Kaneza n’avait osé parler à personne de ce qu’elle avait subi, jusqu’à ce qu’elle apprenne qu’elle était enceinte. Elle en a alors parlé à la femme de son oncle qui a immédiatement prévenu la police. Le présumé coupable a été arrêté et interrogé, puis convaincu du viol de la jeune fille. La famille de Kaneza pensait qu’une enquête était menée alors que le coupable avait été relâché quelques jours plus tard. Les activistes des droits humains locaux ont observé que le père de l’auteur du viol avait approché l’Officier public (OPJ) de Bujumbura rural et avait proposé un arrangement à l’amiable. Quand la famille s’est adressée à l’OPJ de Bujumbura, il les a obligé à accepter l’arrangement à l’amiable et de cesser les procédures légales.

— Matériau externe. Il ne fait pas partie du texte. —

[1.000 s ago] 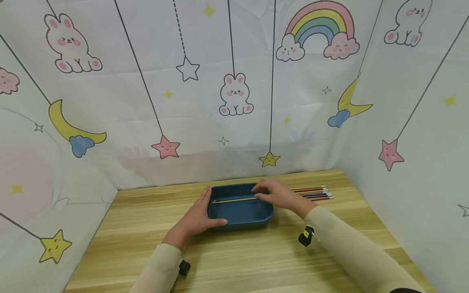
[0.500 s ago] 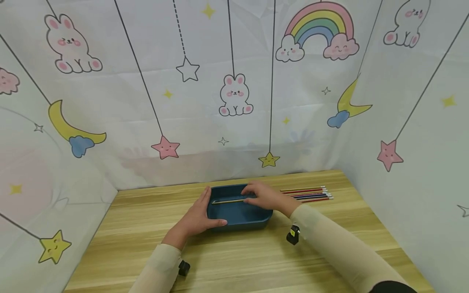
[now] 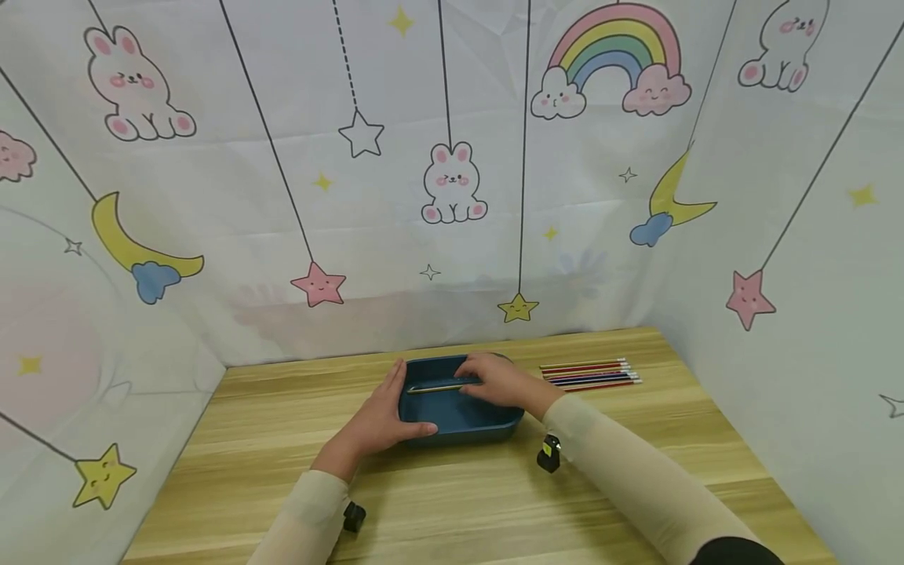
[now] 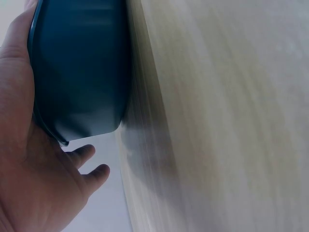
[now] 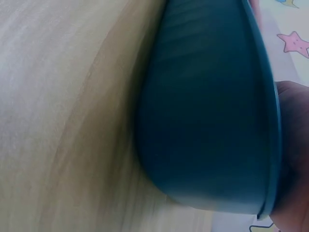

La famille de Kaneza est allée porter plainte auprès des autorités judiciaires de Bujumbura et au lieu d’interpeller l’auteur des faits, c’est la petite Kaneza qui a été retenue plusieurs heures. Kaneza a récemment accouché et l’homme qui l’a violée a recouvré la liberté.
Le viol est assez fréquent au Burundi. Dans de nombreux cas comme celui de Kaneza, ils ne sont pas poursuivis. Les femmes ont souvent peur de faire part des crimes dont elles sont victimes par crainte d’être rejetées par la famille et la communauté. Le système judiciaire est sur ce point défaillant. La police et l’ordre judiciaire ne donnent souvent pas suite aux plaintes pour viol et autres agressions sexuelles ; ou alors poursuivent les victimes elles-mêmes les accusant d’avoir commis quelques infractions. Dans certains cas, les victimes sont forcées de retirer leurs plaintes et d’entamer des arrangements à l’amiable avec le malfaiteur ou sa famille en dehors de du système judiciaire formel. Parfois encore, les victimes sont obligées d’épouser l’auteur de ce crime qu’elles ont subit.